Eastwood’un canlandırdığı John McBurney karakteri altı öğrenci, bir öğretmen, bir idareci (ve okulun sahibi) ve bir de siyah bir çalışanın olduğu okula yaralı olarak geldiğinde dokuz kadının tümünü bir şekilde etkiliyor ve bunların üçünün kendisine olan ilgisi cinsel olanı da kapsıyor. Onlardan birinin “Bu savaş daha uzun süre devam ederse, kadın olduğumu unutacağım” ifadesi havadaki “erkeksizliği” iyi bir şekilde özetlerken, asker de her birinin zaafını, arzularını manipüle ediyor hem etraftaki Güneyli askerlere karşı kendisine sağlanan korumayı sürdürebilmek hem de onlardan akla gelen her şekilde yararlanmak amacı ile. Karşılıklı olarak birbirlerini kullanmaya başlıyor kadınlar ve adam; hikâye boyunca flörtleşmeler ve erotik imalar da birbirini takip edip duruyor. Okuldaki siyah çalışanın köleliği ile adamın oradaki en azından baştaki köleliğinin benzerliği ve farklılığı üzerinden de ilginç bir düşünme alanı yaratan film manipülasyonun kıskançlıkla başlayan trajik gelişmeleri tetiklemesini inandırıcı bir şekilde anlatıyor erotik havasını hep koruyarak. Tehlikeli bir oyuna girişene bu oyunun dönüp kendisini de vurabileceği gerçeğini hatırlatan film bu “erotizm”i ile de ilgi çekebilir.
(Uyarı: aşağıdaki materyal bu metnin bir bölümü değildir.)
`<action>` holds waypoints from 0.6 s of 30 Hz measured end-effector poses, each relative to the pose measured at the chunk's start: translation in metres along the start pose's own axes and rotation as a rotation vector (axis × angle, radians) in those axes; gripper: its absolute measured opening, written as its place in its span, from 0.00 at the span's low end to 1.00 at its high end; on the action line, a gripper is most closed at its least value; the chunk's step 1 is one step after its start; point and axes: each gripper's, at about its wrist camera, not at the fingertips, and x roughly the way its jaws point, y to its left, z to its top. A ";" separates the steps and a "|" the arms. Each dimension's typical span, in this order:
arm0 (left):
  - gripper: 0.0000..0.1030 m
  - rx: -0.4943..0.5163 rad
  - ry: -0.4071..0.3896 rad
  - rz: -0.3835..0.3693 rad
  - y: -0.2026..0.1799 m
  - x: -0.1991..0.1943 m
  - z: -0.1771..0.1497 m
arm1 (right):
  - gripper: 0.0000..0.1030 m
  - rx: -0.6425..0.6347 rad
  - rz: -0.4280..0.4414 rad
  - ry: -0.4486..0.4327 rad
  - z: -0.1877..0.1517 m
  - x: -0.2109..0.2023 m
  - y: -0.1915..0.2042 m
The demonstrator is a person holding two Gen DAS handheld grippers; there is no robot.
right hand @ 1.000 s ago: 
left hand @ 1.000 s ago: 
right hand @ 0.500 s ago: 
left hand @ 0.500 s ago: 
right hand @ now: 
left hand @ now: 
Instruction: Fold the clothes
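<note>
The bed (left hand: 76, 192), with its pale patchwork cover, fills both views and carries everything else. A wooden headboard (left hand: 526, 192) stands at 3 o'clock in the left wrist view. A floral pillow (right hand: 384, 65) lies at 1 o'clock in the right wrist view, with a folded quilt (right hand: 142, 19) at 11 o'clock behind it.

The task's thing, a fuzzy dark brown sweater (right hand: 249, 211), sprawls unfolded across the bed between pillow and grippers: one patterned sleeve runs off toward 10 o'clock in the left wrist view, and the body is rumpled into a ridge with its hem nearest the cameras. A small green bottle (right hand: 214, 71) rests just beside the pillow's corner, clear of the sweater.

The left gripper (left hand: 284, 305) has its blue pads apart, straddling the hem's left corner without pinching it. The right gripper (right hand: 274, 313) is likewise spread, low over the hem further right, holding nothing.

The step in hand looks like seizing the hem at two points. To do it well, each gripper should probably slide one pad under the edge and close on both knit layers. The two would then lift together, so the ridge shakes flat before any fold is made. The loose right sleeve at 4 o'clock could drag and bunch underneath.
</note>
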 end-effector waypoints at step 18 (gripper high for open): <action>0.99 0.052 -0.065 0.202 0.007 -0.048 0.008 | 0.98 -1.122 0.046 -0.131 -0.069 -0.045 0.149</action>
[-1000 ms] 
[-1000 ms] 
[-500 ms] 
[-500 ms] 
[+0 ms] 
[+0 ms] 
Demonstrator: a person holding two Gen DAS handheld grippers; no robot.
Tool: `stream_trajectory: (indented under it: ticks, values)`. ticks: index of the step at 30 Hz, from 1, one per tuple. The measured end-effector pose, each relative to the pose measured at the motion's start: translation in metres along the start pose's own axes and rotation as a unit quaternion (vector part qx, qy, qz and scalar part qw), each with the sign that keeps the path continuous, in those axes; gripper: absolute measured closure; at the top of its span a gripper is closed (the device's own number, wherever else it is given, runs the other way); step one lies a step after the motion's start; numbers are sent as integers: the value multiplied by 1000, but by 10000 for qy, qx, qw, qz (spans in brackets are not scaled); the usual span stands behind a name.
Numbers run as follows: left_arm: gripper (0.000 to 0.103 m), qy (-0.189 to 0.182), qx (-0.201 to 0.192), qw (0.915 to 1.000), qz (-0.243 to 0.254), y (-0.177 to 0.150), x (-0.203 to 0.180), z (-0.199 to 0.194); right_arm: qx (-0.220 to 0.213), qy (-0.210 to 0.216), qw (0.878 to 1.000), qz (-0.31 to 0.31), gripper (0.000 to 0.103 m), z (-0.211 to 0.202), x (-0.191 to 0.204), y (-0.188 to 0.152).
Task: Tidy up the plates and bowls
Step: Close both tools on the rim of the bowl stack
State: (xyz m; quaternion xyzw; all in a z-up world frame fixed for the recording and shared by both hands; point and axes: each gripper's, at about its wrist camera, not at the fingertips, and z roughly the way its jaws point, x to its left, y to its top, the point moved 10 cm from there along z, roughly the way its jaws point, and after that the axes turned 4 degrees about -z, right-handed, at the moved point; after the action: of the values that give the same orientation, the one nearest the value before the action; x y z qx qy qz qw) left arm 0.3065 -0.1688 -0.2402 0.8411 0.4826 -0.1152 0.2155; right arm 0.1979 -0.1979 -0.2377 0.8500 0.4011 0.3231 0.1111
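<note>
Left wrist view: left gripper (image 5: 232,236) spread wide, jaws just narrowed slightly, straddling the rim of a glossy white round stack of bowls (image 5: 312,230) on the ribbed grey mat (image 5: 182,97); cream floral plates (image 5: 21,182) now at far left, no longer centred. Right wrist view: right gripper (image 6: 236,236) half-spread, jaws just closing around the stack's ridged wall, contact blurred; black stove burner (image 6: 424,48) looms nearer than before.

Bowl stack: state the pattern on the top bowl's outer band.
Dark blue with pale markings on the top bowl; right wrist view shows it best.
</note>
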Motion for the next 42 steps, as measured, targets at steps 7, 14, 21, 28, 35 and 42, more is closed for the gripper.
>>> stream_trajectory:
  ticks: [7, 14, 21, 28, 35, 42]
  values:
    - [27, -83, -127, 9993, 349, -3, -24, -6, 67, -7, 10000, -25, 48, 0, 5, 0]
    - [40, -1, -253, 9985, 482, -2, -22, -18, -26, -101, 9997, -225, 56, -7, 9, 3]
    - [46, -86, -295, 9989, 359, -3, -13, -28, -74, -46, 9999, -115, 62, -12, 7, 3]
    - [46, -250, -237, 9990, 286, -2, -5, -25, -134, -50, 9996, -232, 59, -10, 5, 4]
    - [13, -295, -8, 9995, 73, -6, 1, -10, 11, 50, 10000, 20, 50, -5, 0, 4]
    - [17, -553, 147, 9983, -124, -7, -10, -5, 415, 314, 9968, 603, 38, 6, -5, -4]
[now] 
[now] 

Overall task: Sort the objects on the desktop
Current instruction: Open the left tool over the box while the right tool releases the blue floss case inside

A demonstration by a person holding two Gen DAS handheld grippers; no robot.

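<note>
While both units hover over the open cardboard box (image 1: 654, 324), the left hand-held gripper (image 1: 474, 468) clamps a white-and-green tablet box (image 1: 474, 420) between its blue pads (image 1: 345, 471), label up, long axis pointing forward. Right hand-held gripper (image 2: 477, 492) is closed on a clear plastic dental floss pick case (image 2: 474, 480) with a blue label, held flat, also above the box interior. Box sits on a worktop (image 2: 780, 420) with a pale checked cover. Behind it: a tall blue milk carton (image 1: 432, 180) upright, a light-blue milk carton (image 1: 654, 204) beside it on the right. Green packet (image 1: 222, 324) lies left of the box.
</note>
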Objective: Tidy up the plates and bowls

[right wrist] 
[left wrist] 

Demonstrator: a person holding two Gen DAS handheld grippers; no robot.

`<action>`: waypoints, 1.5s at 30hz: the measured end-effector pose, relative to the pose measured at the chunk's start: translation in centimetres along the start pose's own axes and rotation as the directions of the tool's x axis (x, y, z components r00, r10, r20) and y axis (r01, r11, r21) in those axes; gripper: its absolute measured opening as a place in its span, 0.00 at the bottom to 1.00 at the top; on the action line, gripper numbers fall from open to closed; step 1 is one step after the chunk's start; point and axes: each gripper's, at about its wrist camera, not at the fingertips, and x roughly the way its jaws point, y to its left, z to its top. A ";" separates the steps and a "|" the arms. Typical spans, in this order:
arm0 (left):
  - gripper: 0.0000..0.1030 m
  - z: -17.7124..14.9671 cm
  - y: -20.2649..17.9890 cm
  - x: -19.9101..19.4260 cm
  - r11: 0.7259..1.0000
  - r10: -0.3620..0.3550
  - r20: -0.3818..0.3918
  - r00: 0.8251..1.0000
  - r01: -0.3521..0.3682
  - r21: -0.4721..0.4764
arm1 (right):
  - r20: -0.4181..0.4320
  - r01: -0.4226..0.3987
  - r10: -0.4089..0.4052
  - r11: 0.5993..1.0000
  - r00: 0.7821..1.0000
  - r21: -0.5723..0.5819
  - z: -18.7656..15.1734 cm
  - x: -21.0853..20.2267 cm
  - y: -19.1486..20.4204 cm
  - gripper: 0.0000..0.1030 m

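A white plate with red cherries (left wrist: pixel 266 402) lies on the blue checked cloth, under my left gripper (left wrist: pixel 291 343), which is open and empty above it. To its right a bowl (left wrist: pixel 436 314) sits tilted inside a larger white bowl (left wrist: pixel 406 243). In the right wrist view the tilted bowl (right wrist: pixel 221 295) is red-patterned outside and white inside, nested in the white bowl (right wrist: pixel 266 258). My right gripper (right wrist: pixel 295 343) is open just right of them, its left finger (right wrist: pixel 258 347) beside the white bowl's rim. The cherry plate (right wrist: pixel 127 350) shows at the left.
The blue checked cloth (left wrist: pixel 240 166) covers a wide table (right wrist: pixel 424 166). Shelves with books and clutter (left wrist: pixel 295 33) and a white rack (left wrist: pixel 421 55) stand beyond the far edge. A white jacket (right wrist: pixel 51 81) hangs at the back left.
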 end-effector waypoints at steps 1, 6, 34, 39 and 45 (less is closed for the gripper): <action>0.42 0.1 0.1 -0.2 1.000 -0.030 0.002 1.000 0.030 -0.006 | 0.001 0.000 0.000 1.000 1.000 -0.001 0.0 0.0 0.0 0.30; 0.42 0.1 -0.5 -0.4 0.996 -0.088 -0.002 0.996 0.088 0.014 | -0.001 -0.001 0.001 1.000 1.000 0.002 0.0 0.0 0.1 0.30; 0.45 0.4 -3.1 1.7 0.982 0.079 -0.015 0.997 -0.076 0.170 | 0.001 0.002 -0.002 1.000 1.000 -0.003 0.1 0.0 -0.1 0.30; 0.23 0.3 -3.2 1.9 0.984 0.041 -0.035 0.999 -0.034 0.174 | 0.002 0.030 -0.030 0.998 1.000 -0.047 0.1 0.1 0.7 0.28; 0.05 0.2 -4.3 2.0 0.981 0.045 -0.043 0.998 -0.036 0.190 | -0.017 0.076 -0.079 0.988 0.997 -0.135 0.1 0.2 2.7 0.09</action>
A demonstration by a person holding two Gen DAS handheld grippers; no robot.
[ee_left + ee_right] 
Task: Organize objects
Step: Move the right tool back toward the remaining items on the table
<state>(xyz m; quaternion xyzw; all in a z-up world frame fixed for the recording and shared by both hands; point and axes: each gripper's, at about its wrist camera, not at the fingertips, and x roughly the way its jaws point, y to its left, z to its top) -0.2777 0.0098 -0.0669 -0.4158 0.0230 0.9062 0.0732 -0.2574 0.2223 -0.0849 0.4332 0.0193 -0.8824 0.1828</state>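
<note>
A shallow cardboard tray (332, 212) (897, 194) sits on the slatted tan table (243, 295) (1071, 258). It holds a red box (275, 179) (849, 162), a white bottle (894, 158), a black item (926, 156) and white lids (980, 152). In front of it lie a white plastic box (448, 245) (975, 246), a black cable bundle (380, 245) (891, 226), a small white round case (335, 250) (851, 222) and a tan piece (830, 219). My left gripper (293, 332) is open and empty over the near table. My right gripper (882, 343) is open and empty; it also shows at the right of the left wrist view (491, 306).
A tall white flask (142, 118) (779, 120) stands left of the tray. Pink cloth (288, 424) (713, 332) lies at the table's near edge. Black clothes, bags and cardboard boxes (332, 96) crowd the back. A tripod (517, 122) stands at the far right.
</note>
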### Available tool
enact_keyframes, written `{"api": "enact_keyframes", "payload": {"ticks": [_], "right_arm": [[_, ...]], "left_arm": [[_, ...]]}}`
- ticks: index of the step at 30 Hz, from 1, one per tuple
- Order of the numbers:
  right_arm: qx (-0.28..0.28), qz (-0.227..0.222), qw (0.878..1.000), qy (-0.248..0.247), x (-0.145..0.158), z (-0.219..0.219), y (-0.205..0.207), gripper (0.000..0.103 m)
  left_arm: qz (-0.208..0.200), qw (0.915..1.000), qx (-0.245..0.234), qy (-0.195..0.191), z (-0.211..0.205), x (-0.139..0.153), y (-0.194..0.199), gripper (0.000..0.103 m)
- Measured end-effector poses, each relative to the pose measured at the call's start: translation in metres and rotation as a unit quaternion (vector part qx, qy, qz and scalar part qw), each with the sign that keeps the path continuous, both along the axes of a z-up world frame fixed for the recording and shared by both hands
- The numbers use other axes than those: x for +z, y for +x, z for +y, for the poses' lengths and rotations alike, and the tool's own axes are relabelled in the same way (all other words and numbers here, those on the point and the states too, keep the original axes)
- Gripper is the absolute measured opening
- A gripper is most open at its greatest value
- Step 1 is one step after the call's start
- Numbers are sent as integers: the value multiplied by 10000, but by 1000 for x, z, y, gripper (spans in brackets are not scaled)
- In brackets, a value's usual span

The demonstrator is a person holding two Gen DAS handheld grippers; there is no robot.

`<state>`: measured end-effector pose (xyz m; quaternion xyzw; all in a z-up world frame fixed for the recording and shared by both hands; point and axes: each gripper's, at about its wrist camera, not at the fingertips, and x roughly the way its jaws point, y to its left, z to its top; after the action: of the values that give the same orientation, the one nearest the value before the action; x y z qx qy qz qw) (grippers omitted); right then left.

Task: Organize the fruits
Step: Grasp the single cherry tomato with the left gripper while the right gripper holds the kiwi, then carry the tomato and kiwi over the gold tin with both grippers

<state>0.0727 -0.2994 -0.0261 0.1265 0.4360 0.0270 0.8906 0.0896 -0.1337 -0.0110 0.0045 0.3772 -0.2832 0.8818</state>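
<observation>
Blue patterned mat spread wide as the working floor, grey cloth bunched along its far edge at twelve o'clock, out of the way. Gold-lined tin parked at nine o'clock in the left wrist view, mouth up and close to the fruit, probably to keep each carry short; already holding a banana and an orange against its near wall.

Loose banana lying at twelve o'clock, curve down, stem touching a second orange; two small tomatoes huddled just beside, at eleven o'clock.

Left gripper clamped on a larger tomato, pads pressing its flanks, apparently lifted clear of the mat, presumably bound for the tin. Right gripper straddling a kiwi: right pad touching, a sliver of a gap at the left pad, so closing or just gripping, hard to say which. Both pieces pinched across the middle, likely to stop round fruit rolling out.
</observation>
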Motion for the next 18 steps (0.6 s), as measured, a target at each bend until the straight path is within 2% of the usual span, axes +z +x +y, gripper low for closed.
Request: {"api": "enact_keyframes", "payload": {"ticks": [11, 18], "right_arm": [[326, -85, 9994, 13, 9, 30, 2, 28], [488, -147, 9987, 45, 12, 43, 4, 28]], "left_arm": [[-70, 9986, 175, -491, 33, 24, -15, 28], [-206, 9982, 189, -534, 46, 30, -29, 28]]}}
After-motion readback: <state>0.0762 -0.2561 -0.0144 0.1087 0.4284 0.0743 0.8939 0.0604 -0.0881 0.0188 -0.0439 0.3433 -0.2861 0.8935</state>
1987’de üç gün ara ile hayatlarını kaybeden başrol oyuncularından ikisi, Geraldine Page ve Elizabeth Hartman ile Clint Eastwood hikâyenin gerektirdiği cinsel havayı iyi yansıtmışlar ve önemli katkıları olmuş filme. Hikâyenin özeti klasik bir 1970’ler erotik yapıtını çağrıştırıyor ve Siegel elbette o tür bir açık cinselliğe asla yönelmiyor ama örneğin klasik bir Fransız yönetmenin böyle bir hikâyeye katabileceği “sanatsal” havayı da yaratamıyor. İşin ilginç yanı, filmin Fransa’da hayli ilgi görmüş olması ama ABD’de beklenen ilgiyi yakalayamaması. Bu sonuçta şüphesiz o dönemdeki klasik Eastwood ve Don Siegel seyircisinin seveceği türden bir film olmamasının yanısıra afişin de onların beklentisine karşılık gelecek şekilde Eastwood’u elinde silahla göstermesinin neden olduğu hayal kırıklığının da payı olsa gerek. Siegel’ın stilize anlatımda iyi bir performans gösteremediği filmin hedeflemediği kadar komediye kaymak gibi bir sorunu da var ama belki daha da önemlisi bugünün sinemasında kabul edilemeyecek bir cinsiyetçi bakışa da sahip olması kadınlara karşı. Yine de bu sorunlarına rağmen, film kesinlikle bir çekiciliğe -erotik olanı da dahil olmak üzere- sahip ve hem baş oyuncusu hem de yönetmeni için değişik bir deneme olarak ilgiyi hak ediyor.